The farmland was stretched across the irrigated part of the
Punjab and Sindh plains. These had been formed out of gigantic cataclysms .The
Indian plate, which was set adrift from the mother continent, after drifting
for centuries across the ocean, struck with a immense impact the Asian plate
.Like two male rams head butting to decide who is to be the owner of the harem.
Only in this case it seems to have been inconclusive as after irregular
intervals the plates seem to lock horns and create frightening shivers and
quakes that destroyed many a community. In reality the collision and impact is
still going on, the initial impact was dramatic but some 50 million after the
fact it had not completely subsided.
The impact sandwiched smaller islands and impounded the sea in
between the two plates .The impact resulted in a rapid uplift of the land .The
high and imposing mountain that seem so stable and static are in fact very
alive and dynamic .These generate ,from time to time, great destructive forces
that shake the land and destroy communities like flies .Less dramatically ,but
more importantly ,the mountains generate large amount of water that nourish the
great plains that the mountains created in the first place and also the
sediment which kept on depositing to extend the shore line further south-wards
.
The sea that was trapped in between was squeezed out in a mad
rush akin to a gigantic river swollen in a great deluge ,the water flowed to
the Indian Ocean .Some of the water that was trapped was to assist
farmers many centuries later and some was trapped to form huge salt deposits
that exist to this day .The water etched a deep ravine through which the river
flowed .Over time ,when the great flood subsided , the river seemed to flow
very deep down and from the bank on top looked to be a trickle .This was misleading
as the great mountains shed large amounts of water all over the year and the
river flow is always significant .
The water carried tones of sediment that got deposited after the
water slowed down when it descended from the piedmont to form the Punjab and
Sindh plains .Gradually and slowly, over countless centuries this plain
gradually developed and slowly encroached upon the sea .Each year the shore
line drifted further South, a process that is going on to this day, 50 millions
years after the occurrence of the great impact.

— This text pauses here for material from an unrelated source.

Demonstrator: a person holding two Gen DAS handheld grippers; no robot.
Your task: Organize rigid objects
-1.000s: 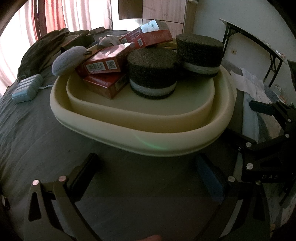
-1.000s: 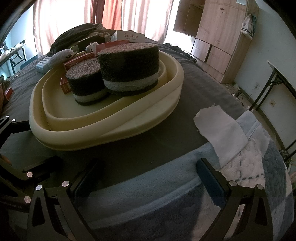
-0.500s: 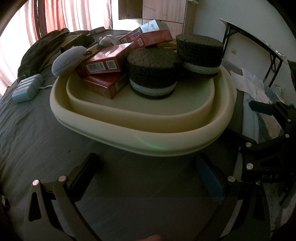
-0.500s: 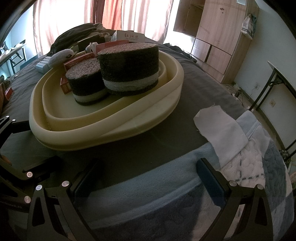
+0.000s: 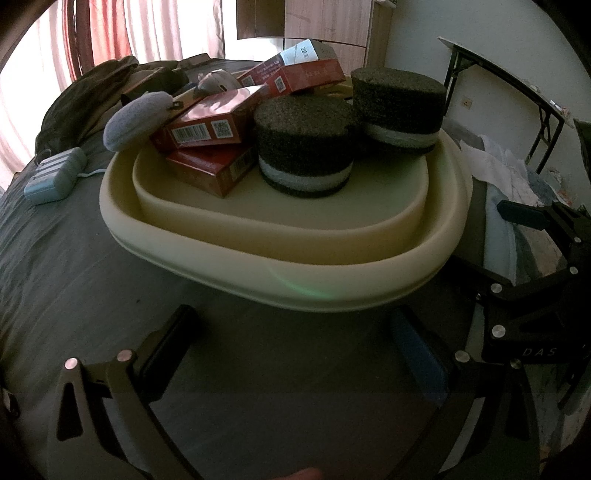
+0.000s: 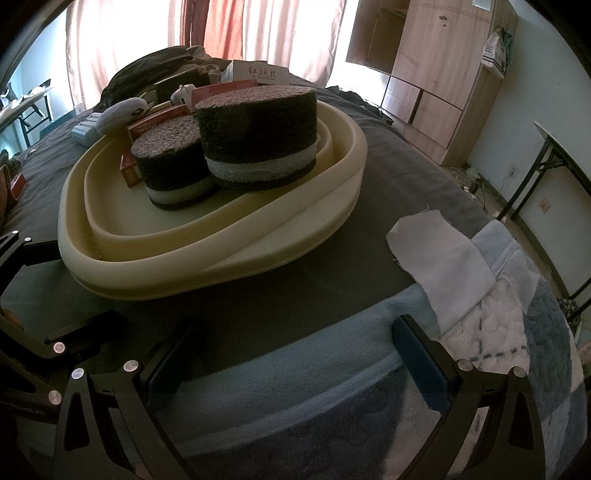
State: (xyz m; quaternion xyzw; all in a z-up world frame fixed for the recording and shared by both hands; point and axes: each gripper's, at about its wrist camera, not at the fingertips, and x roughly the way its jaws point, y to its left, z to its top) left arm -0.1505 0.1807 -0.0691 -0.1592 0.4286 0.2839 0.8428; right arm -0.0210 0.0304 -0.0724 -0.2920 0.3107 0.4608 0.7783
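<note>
Both the left gripper (image 5: pixel 291 354) and right gripper (image 6: pixel 295 354) are hovering unchanged, fingers spread and empty, just short of the cream oval foam tray (image 5: pixel 280 258) sitting on the grey bed (image 5: pixel 74 266), holding two dark round foam blocks (image 5: pixel 304 147) and red cardboard boxes (image 5: pixel 210 125).

A dark grey bedsheet (image 5: pixel 92 280) covered the bed. Toward 3 o'clock in the right wrist view, a white cloth scrap (image 6: pixel 439 251) lay on a pale blue quilted blanket (image 6: pixel 509 325). At 1 o'clock stood a wooden wardrobe (image 6: pixel 436 70), and a folding table's black legs (image 6: pixel 535 173) showed at the right edge. Pink curtains (image 6: pixel 258 33) hung at 12 o'clock, bright with daylight. At 11 o'clock a dark heap of clothing (image 6: pixel 147 74) sat on the bed.
</note>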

The uplift also created a bifurcation in the huge river and
instead of one great mass of water flowing east- west and then south wards many
rivers started to flow .Some of these changed and reversed direction, due to
the continued uplift, to drain into the Bay of Bengal .The uplift created a
rift in the lands that were to be known to as Punjab and Sindh or the Indus
Valley and between what came to be known as India.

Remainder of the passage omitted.